Day 14: Significance, Part 2
Well here we are two weeks into 365DoA, I was excited until I realized that puts us at 3.8356% of the way done. So if you remember from last post we’ve started our significance talk, as in what does it mean to have a value that is significant, what does that mean exactly, and how to do we find out? Today is the day I finally break, we’re going to have to do some math. Despite my best efforts I don’t think we can finish the significance discussion without it and still manage to make sense. With that, let’s just dive in.*
There are a few different ways we can determine significance. However, since the methods rely on different maths, today we are going to focus on something called the T-test. In this example we are going to have two different populations, if you recall from the last post (I know I keep linking to previous posts, but it’s important to make sure you are up to speed) we said that if we have an experiment set up to determine if a coin is bias — when we flip it, does it favor heads/tails? — our null hypothesis is going to be the coin is NOT bias.
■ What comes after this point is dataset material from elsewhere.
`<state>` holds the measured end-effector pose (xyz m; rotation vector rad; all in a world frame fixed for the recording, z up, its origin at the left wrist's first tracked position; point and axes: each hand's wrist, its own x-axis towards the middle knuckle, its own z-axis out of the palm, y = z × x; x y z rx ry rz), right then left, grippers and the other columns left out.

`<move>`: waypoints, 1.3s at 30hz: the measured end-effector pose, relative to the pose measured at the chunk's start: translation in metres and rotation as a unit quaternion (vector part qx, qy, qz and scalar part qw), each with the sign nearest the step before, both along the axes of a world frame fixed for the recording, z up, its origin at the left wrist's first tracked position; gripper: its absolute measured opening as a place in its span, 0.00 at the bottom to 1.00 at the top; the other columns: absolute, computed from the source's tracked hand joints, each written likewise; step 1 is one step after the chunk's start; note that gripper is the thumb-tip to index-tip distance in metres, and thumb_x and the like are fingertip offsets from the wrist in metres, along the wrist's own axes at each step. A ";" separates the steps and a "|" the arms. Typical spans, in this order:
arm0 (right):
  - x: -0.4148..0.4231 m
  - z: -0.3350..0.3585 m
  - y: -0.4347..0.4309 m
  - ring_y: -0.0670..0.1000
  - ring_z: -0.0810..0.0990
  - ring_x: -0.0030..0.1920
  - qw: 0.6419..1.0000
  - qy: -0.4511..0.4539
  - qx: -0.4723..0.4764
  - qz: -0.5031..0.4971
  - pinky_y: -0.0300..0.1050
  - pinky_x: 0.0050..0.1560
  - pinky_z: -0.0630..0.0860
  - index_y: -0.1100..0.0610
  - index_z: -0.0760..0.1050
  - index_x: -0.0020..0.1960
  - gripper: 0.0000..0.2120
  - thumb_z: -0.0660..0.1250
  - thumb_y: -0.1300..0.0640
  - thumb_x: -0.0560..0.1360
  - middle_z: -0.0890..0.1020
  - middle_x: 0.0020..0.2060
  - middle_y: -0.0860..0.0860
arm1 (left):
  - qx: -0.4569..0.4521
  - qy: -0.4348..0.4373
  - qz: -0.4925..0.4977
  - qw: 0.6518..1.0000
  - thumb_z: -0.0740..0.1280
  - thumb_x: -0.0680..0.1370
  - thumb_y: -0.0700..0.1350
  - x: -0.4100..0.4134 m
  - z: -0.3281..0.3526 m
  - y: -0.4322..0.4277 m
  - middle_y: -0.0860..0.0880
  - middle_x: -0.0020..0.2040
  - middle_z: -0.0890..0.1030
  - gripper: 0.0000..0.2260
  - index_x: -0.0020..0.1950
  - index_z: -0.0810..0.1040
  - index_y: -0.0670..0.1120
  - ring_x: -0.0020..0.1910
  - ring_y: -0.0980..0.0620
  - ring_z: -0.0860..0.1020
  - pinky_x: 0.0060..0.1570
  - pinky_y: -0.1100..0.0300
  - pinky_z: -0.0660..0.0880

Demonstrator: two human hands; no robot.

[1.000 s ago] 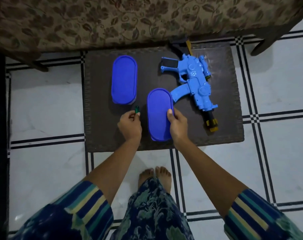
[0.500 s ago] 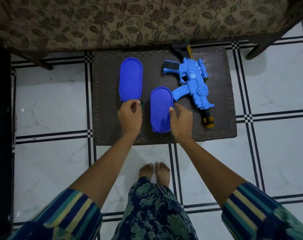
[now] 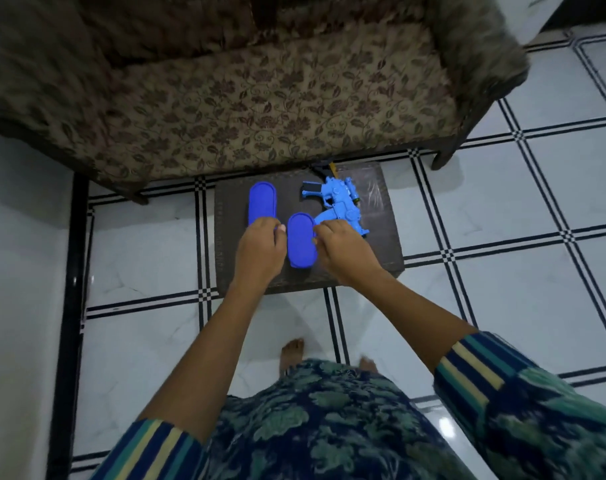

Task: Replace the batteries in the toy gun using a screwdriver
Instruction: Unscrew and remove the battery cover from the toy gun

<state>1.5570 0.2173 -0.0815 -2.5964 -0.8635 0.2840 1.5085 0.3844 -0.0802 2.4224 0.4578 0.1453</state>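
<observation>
head view: both hands flank the nearer blue box (image 3: 301, 245) on the dark mat (image 3: 381, 237). the left hand (image 3: 260, 245) is curled, knuckles up, at the box's left edge; whether it holds anything i cannot tell. the right hand (image 3: 343, 249) has its thumb against the right rim, but a grip cannot be told. the toy gun (image 3: 343, 209) lies just beyond the right hand, and a second blue box (image 3: 262, 202) just beyond the left.

Your dark mat (image 3: 381, 237) lies on the tiled floor (image 3: 138, 244), bearing a far blue box (image 3: 262, 202), a near blue box (image 3: 300, 245) and the toy gun (image 3: 339, 202).
</observation>
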 end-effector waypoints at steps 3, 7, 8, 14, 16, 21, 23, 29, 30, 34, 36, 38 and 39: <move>0.010 0.013 -0.035 0.62 0.75 0.54 1.000 0.006 -0.018 0.020 0.55 0.55 0.72 0.64 0.75 0.57 0.13 0.58 0.57 0.81 0.79 0.54 0.61 | -0.005 0.015 0.018 1.000 0.61 0.79 0.43 0.007 0.012 -0.030 0.40 0.49 0.79 0.09 0.50 0.78 0.39 0.49 0.42 0.77 0.49 0.52 0.72; 0.037 0.030 -0.081 0.63 0.74 0.56 0.998 0.000 -0.032 0.045 0.54 0.56 0.69 0.64 0.75 0.59 0.13 0.59 0.57 0.81 0.79 0.56 0.62 | 0.005 0.025 0.054 0.998 0.61 0.80 0.43 0.032 0.022 -0.077 0.39 0.51 0.80 0.10 0.52 0.78 0.38 0.51 0.40 0.76 0.51 0.50 0.72; 0.044 0.034 -0.087 0.64 0.74 0.57 0.998 0.000 -0.034 0.055 0.55 0.56 0.69 0.64 0.75 0.60 0.13 0.59 0.58 0.80 0.79 0.56 0.63 | 0.009 0.026 0.062 0.998 0.61 0.80 0.44 0.037 0.023 -0.084 0.39 0.51 0.80 0.11 0.52 0.78 0.38 0.51 0.40 0.76 0.51 0.49 0.71; 0.117 0.053 -0.158 0.64 0.73 0.59 0.992 0.013 -0.051 0.111 0.57 0.60 0.70 0.65 0.74 0.63 0.15 0.58 0.58 0.81 0.78 0.58 0.64 | 0.030 0.058 0.088 0.994 0.59 0.80 0.45 0.083 0.030 -0.167 0.37 0.50 0.79 0.12 0.52 0.78 0.38 0.51 0.38 0.76 0.49 0.47 0.72; 0.145 0.057 -0.168 0.63 0.72 0.61 0.986 0.006 -0.074 0.149 0.54 0.60 0.68 0.65 0.72 0.64 0.16 0.56 0.57 0.83 0.77 0.60 0.63 | 0.030 0.047 0.107 0.993 0.60 0.80 0.45 0.105 0.030 -0.175 0.36 0.48 0.79 0.12 0.50 0.78 0.38 0.49 0.37 0.76 0.47 0.47 0.72; 0.240 0.050 -0.178 0.61 0.71 0.61 0.969 -0.014 -0.069 0.235 0.51 0.58 0.67 0.62 0.70 0.66 0.16 0.53 0.56 0.84 0.75 0.61 0.61 | 0.024 0.037 0.190 0.981 0.59 0.81 0.45 0.185 0.025 -0.201 0.37 0.47 0.78 0.12 0.49 0.77 0.37 0.48 0.39 0.75 0.45 0.47 0.71; 0.274 0.047 -0.177 0.61 0.70 0.61 0.958 -0.021 -0.079 0.276 0.50 0.58 0.67 0.62 0.69 0.68 0.17 0.53 0.56 0.84 0.74 0.62 0.60 | 0.022 0.051 0.224 0.973 0.58 0.82 0.45 0.215 0.022 -0.211 0.38 0.48 0.78 0.13 0.49 0.77 0.37 0.49 0.39 0.75 0.45 0.48 0.70; 0.364 0.065 -0.146 0.63 0.75 0.55 0.908 -0.044 -0.060 0.413 0.54 0.58 0.69 0.64 0.75 0.60 0.14 0.55 0.58 0.82 0.79 0.55 0.62 | 0.018 0.058 0.352 0.934 0.57 0.82 0.46 0.282 0.041 -0.213 0.39 0.48 0.78 0.14 0.49 0.76 0.38 0.48 0.41 0.75 0.42 0.52 0.67; 0.378 0.065 -0.138 0.63 0.75 0.52 0.900 -0.048 -0.054 0.430 0.55 0.56 0.70 0.65 0.76 0.56 0.13 0.56 0.58 0.82 0.79 0.52 0.62 | 0.021 0.062 0.376 0.924 0.57 0.82 0.46 0.288 0.043 -0.213 0.39 0.48 0.78 0.13 0.49 0.76 0.38 0.48 0.41 0.75 0.42 0.51 0.67; 0.411 0.062 -0.106 0.63 0.75 0.52 0.873 -0.034 -0.026 0.486 0.57 0.56 0.72 0.64 0.76 0.56 0.12 0.58 0.58 0.81 0.79 0.50 0.62 | 0.021 0.070 0.460 0.885 0.58 0.81 0.45 0.300 0.044 -0.207 0.38 0.44 0.78 0.13 0.43 0.73 0.39 0.46 0.39 0.76 0.41 0.51 0.68; 0.432 0.058 -0.086 0.62 0.74 0.55 0.850 -0.024 -0.027 0.526 0.55 0.59 0.71 0.64 0.75 0.60 0.14 0.58 0.57 0.82 0.79 0.54 0.62 | 0.013 0.069 0.509 0.858 0.58 0.81 0.46 0.311 0.043 -0.203 0.39 0.45 0.78 0.13 0.44 0.75 0.39 0.46 0.40 0.76 0.42 0.51 0.70; 0.449 0.056 -0.064 0.63 0.74 0.56 0.818 -0.025 -0.015 0.574 0.56 0.59 0.71 0.64 0.75 0.61 0.14 0.58 0.57 0.82 0.78 0.54 0.62 | 0.011 0.070 0.555 0.829 0.58 0.80 0.46 0.326 0.040 -0.200 0.39 0.45 0.79 0.13 0.46 0.77 0.39 0.46 0.39 0.77 0.45 0.48 0.74; 0.457 0.055 -0.054 0.64 0.75 0.56 0.805 -0.029 -0.008 0.592 0.57 0.59 0.72 0.64 0.75 0.60 0.14 0.58 0.57 0.81 0.78 0.54 0.62 | 0.013 0.075 0.574 0.815 0.59 0.80 0.46 0.333 0.040 -0.198 0.39 0.45 0.79 0.13 0.46 0.77 0.39 0.47 0.39 0.77 0.46 0.47 0.74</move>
That is to say that if we flip the coin a bunch of times, there is no large difference between heads/tails. The big question we left off on was how to we define “large difference,” because if you remember I said you can flip a coin hundreds of times, but it won’t be exactly 50% heads 50% tails. Instead it trends that way, but because of other variables like the way you flip it, wind, etc. you won’t typically see 50/50 heads/tails.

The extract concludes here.